Start of Block

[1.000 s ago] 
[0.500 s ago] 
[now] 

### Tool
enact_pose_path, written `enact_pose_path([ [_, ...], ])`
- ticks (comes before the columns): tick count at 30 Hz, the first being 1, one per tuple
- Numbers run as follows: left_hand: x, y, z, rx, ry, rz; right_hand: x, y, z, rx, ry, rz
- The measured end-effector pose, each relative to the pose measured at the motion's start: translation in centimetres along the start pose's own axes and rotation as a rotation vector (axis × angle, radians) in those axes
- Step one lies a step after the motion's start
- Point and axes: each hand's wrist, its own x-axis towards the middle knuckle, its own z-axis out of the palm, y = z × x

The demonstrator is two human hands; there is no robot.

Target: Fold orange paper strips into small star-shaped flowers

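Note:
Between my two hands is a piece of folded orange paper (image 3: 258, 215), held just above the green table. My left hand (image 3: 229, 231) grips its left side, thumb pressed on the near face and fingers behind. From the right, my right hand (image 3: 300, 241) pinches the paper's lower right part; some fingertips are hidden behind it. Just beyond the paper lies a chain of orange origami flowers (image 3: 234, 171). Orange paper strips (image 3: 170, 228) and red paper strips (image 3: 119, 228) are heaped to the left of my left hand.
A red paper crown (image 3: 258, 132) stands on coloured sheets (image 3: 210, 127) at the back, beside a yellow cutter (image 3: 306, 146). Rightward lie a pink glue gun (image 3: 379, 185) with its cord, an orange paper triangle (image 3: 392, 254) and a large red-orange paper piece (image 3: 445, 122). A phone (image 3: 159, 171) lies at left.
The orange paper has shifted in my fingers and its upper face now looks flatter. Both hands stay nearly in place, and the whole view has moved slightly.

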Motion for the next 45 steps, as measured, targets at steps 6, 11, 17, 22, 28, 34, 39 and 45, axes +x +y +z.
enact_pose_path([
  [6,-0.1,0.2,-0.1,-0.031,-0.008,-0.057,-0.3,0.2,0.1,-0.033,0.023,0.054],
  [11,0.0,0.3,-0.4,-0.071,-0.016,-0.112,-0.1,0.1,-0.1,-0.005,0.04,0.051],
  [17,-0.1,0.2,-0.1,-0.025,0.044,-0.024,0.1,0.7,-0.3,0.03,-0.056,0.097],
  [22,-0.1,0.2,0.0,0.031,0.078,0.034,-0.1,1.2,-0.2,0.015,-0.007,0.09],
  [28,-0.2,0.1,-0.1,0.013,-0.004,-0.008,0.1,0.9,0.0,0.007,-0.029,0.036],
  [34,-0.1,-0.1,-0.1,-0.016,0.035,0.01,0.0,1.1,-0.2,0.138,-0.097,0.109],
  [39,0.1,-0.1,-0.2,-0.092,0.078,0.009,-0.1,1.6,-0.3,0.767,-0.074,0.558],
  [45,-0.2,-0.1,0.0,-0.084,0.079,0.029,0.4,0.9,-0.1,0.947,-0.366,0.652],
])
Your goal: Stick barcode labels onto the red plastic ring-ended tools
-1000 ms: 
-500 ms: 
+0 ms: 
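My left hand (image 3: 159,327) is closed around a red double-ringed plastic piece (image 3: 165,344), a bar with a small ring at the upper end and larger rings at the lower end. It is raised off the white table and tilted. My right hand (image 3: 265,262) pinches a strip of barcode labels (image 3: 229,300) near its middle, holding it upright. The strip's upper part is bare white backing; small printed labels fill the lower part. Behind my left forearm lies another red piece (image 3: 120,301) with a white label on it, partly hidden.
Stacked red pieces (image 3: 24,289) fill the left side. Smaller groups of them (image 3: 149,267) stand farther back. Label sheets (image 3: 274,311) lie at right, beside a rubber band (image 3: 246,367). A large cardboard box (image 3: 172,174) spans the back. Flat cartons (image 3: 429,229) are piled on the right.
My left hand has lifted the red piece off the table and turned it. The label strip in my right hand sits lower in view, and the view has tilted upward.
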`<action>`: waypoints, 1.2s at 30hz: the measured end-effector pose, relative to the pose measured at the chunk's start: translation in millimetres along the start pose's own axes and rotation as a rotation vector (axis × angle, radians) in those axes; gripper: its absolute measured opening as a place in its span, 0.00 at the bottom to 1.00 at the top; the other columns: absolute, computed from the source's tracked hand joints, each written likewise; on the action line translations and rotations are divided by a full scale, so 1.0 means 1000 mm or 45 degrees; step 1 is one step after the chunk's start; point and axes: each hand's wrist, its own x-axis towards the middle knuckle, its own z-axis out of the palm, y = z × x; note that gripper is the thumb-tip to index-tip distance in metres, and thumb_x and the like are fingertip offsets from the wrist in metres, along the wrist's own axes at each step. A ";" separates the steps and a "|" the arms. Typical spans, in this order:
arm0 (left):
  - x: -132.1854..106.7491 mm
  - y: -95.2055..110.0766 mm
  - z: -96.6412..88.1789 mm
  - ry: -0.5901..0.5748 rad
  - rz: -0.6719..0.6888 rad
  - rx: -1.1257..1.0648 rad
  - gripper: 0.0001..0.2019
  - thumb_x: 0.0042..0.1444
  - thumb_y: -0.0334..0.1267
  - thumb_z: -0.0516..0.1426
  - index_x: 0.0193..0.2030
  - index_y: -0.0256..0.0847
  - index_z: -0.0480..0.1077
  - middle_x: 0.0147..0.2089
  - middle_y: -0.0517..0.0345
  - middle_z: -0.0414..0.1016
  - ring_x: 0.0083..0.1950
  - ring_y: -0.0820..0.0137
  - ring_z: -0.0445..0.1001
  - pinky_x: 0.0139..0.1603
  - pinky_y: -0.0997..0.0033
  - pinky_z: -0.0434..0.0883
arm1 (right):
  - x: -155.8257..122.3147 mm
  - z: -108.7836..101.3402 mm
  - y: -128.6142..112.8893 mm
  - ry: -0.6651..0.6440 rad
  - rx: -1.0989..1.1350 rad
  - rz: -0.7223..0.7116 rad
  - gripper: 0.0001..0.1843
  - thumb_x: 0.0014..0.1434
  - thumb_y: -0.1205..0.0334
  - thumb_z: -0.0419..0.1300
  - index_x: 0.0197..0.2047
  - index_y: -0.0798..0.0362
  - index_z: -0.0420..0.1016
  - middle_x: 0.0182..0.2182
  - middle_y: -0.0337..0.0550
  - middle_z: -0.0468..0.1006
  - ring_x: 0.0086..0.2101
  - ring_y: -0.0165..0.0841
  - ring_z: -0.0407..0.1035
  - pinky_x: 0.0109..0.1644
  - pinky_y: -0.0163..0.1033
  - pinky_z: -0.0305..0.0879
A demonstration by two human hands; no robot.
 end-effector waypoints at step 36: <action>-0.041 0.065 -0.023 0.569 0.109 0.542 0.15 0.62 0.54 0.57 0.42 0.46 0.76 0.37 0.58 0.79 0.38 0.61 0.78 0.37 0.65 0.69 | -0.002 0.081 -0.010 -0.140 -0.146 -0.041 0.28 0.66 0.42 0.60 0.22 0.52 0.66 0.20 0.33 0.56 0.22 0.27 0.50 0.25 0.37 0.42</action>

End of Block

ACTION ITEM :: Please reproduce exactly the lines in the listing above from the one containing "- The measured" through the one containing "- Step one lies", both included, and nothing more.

RESULT OF THIS TASK ::
- The measured end-effector pose, each relative to the pose measured at the motion's start: translation in centimetres along the start pose's own axes and rotation as a rotation vector (axis × angle, radians) in those axes
- Step one lies a step after the motion's start

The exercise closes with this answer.